/OnekaPy

Stochastic capture zones for water supply wells using Monte Carlo simulation.

Primary LanguagePythonMIT LicenseMIT

OnekaPy

Overview

Campute stochastic capture zones for water supply wells using Monte Carlo simulation.

The model is based upon steady flow in a single, homogeneous, isotropic, flat-lying, aquifer. The aquifer can be confined, unconfined, or mixed.

Model

The model allows for the inclusion of a pumping well of interest (the target well), a set of neighboring discharge-specified wells, and regional flow.

The locations of the wells are specified deterministically. The pumping rate of the wells may be described by probability distributions.

The regional flow component combines uniform infiltration and uniform flow. The mathematical representation of the discharge potential for the regional flow is:

Phi(x,y) = A*(x-xo)^2 + B*(y-yo)^2 + C*(x-xo)*(y-yo) + D*x + E*y + F

where (xo, yo) is a local origin -- typically the centroid of the observations.

Fitting the Model

The strength of the uniform infiltration, as well as the magnitude and direction of the uniform flow, are determined by minimizing the weighted sum of the squared modelling errors at a set of specified observations locations (e.g. piezometers).

Aquifer

The physical characteristics of the aquifer used in this model include:

  • the base elevation of the aquifer,
  • the hydraulic conductivity of the aquifer,
  • the porosity of the aquifer,
  • the aquifer thickness. The hydraulic conductivity, porosity, and thickness may be described by probability distributions.

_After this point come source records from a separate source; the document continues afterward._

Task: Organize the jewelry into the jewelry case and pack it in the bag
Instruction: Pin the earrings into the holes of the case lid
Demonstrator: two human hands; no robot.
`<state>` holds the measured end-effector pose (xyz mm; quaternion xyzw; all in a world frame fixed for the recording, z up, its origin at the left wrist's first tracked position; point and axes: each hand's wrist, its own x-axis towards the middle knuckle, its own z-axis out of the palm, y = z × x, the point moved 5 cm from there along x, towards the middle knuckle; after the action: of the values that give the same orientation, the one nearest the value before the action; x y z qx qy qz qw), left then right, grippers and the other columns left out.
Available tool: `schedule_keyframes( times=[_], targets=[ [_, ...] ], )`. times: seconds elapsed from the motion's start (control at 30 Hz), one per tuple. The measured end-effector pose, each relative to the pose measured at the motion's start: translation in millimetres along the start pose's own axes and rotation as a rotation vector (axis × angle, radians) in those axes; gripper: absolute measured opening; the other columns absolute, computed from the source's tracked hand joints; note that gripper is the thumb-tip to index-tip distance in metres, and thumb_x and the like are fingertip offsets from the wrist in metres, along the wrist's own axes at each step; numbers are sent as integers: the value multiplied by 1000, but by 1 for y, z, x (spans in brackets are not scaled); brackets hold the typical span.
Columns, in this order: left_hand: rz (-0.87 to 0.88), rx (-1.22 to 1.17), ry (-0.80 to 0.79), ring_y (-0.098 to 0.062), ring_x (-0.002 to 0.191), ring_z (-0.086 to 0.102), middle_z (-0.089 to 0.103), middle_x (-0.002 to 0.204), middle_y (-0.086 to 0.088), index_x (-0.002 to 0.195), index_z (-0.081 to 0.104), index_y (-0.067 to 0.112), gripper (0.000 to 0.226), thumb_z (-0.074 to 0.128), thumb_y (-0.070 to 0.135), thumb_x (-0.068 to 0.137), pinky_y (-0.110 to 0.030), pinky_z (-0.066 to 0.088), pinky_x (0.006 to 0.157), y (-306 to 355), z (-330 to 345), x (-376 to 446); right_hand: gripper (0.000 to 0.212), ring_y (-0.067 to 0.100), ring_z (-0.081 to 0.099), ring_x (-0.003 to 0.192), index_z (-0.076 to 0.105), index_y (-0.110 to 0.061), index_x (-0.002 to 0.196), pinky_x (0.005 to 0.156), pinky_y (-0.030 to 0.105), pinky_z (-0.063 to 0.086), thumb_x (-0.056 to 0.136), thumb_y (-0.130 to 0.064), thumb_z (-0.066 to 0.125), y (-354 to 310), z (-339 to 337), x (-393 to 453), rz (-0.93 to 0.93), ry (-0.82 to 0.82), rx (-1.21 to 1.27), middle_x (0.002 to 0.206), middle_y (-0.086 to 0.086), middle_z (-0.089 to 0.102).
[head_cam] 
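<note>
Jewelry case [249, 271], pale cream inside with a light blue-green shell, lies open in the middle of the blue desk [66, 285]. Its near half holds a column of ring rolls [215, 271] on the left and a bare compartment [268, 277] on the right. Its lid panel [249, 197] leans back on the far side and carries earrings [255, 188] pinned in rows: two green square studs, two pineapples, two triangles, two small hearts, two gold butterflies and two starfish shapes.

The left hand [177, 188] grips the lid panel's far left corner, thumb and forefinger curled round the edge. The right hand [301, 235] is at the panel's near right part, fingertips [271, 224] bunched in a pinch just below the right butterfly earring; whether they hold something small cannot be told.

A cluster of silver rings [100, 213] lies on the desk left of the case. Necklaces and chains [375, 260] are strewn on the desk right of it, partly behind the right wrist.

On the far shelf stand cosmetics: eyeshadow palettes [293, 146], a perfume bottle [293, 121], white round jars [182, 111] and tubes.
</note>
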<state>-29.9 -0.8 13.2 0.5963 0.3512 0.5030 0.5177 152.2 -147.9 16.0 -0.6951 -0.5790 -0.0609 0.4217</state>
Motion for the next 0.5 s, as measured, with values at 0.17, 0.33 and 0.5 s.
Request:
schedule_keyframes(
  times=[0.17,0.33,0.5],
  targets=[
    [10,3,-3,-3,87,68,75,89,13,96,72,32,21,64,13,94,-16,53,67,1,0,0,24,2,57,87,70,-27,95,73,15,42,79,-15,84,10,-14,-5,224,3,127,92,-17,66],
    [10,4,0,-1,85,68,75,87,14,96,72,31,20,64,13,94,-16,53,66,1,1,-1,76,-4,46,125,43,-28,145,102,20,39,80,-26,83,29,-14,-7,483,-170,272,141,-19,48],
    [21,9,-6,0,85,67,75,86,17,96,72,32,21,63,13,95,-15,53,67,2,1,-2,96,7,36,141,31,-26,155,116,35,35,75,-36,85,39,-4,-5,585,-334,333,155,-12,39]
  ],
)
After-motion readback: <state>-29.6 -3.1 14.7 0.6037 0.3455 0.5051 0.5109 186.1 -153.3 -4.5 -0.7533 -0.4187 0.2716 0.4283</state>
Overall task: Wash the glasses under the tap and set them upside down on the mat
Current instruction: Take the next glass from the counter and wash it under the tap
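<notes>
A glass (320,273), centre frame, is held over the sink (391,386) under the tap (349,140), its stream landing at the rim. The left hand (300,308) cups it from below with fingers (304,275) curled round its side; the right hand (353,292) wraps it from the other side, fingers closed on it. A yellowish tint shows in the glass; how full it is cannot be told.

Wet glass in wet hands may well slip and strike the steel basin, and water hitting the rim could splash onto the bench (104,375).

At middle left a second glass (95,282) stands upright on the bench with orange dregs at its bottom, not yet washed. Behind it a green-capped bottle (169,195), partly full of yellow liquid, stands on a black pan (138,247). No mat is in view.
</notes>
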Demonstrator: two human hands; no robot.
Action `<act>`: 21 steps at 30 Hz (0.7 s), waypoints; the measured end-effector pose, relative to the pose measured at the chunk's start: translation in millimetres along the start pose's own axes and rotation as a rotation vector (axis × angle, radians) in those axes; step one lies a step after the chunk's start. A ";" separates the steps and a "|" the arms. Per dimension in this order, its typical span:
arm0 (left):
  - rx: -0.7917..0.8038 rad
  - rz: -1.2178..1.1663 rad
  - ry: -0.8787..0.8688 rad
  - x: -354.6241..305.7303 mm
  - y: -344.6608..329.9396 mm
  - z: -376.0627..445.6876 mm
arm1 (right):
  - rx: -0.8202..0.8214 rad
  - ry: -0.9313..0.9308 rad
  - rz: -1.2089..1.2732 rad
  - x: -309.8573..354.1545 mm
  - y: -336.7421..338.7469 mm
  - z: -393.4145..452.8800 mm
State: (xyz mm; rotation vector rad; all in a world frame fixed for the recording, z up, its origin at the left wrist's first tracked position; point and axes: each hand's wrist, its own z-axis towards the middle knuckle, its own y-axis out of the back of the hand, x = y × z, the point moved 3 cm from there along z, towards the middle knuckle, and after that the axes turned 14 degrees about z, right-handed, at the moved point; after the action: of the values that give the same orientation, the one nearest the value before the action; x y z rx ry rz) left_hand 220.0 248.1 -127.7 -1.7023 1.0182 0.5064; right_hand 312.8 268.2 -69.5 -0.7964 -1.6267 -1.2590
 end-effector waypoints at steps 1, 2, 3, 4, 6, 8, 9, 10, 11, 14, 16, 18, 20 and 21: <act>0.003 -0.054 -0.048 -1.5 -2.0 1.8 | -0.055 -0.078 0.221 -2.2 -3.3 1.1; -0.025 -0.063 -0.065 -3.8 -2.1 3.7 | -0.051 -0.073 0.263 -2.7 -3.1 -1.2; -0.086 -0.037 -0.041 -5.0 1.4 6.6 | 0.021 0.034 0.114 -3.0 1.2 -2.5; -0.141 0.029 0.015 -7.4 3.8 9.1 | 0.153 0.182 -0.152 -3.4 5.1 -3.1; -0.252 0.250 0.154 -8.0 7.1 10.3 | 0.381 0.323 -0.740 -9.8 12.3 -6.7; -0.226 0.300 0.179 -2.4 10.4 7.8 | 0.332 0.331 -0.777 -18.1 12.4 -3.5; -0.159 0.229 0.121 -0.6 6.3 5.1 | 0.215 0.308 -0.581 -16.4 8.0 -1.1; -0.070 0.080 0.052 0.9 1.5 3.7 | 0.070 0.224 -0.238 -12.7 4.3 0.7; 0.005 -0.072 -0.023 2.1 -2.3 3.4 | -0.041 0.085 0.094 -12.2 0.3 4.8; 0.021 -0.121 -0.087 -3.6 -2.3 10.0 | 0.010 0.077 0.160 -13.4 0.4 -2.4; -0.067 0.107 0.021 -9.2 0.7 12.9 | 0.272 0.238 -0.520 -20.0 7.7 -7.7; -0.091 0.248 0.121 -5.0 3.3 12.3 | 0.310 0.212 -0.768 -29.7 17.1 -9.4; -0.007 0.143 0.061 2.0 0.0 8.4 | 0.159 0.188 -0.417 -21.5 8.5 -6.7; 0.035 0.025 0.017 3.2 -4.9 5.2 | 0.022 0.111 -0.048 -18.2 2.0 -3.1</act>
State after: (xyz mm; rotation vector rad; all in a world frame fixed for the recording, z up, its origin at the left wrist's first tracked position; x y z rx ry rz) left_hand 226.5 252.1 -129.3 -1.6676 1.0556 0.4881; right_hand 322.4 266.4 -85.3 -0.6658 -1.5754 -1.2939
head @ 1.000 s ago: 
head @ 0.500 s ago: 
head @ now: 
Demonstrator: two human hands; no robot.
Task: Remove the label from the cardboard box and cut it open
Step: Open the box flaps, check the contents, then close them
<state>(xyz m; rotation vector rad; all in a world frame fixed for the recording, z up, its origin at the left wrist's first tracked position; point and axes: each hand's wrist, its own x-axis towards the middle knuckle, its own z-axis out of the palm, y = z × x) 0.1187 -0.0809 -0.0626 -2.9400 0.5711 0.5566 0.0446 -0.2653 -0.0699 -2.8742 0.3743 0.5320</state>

In addition to the uncertain aquifer properties and uncertain pumping rates, the model treats piezometric head measurements as uncertain. Each head measurement is characterized by an expected value and a standard deviation. Thus, the fitted infiltration and uniform flow are also uncertain.

Deliverables

The output from this model is a capture zone probability grid for the pumping well of interest. The capture zone probability map is generated using a particle tracking methodology. The stochastic nature of this capture zone is caused by the uncertainty of the model parameters.

How It Works

The following steps are carried out for each stochastic realization.

  1. Generate a new set of random well discharges. Thelocations are fixed, but the discharges may be random.

  2. Generate a new set of random aquifer properties: conductivity, porosity, and thickness.

  3. Fit the model to the observations to determine the expected value vector and covariance matrix of the six regional flow parameters, A - F.

  4. Generate the regional flow parameters as a realization of a multivariate normal distribution using the expected value vector and covariance matrix generated in preceeding step.

  5. Generate and backtrack npaths of particles uniformly distributed around the target well.

  6. Chronicle the particle traces in the ProbabilityField grid.